**What the task requires**:
Retype the data exactly, skipping any picture in it.

**Provided data**:

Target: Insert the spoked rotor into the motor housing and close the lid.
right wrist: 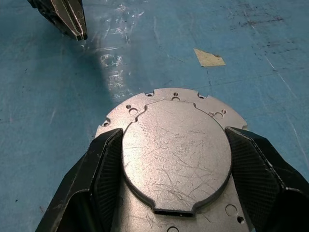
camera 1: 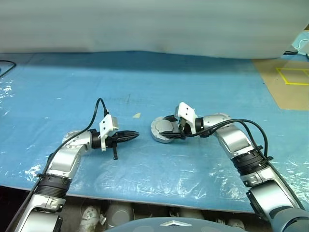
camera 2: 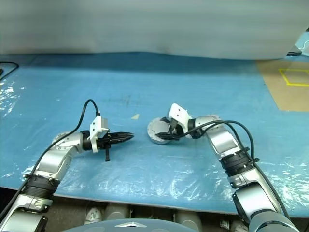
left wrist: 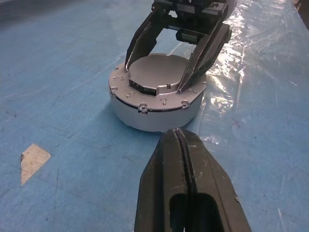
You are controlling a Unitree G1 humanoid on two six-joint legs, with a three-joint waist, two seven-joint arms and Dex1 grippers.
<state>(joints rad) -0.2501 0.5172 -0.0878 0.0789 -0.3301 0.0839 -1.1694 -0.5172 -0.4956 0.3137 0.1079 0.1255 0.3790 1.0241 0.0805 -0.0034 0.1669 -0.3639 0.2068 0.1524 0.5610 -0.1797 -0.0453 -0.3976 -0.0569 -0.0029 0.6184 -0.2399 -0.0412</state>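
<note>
The motor housing point(left wrist: 154, 113), a short silver cylinder, stands on the blue table point(camera 1: 145, 72) near the middle. Its lid point(right wrist: 176, 150) lies flat and closed on top, a scratched round plate. My right gripper point(camera 1: 176, 131) reaches in from the right, tilted down, with one black finger against each side of the lid's raised disc. My left gripper point(camera 1: 134, 135) is shut with nothing in it; it points level at the housing from a short way to its left. The spoked rotor is hidden from view.
A small tan scrap of tape point(camera 1: 137, 115) lies on the blue sheet just behind the left gripper. A brown board with yellow tape lines point(camera 1: 285, 82) sits at the back right. The table's front edge point(camera 1: 145, 200) runs close below both arms.
</note>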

**Solved problem**:
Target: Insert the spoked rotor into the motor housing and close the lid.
right wrist: 
camera 1: 
camera 2: 
left wrist: 
You are controlling a Unitree G1 humanoid on two six-joint legs, with a three-joint waist, two seven-joint arms and Dex1 grippers.
<state>(joints rad) -0.2501 0.5172 -0.0878 0.0789 -0.3301 0.0839 -1.1694 -0.5172 -0.4956 0.3137 0.1079 0.1255 0.3790 1.0241 0.0805 -0.0034 0.1669 -0.3639 0.2068 0.1524 0.5610 -0.1797 -0.0453 -0.3976 -0.0569 -0.0029 0.6184 -0.2399 -0.0412</state>
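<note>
The motor housing point(left wrist: 154, 113), a short silver cylinder, stands on the blue table point(camera 1: 145, 72) near the middle. Its lid point(right wrist: 176, 150) lies flat and closed on top, a scratched round plate. My right gripper point(camera 1: 176, 131) reaches in from the right, tilted down, with one black finger against each side of the lid's raised disc. My left gripper point(camera 1: 134, 135) is shut with nothing in it; it points level at the housing from a short way to its left. The spoked rotor is hidden from view.
A small tan scrap of tape point(camera 1: 137, 115) lies on the blue sheet just behind the left gripper. A brown board with yellow tape lines point(camera 1: 285, 82) sits at the back right. The table's front edge point(camera 1: 145, 200) runs close below both arms.
</note>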

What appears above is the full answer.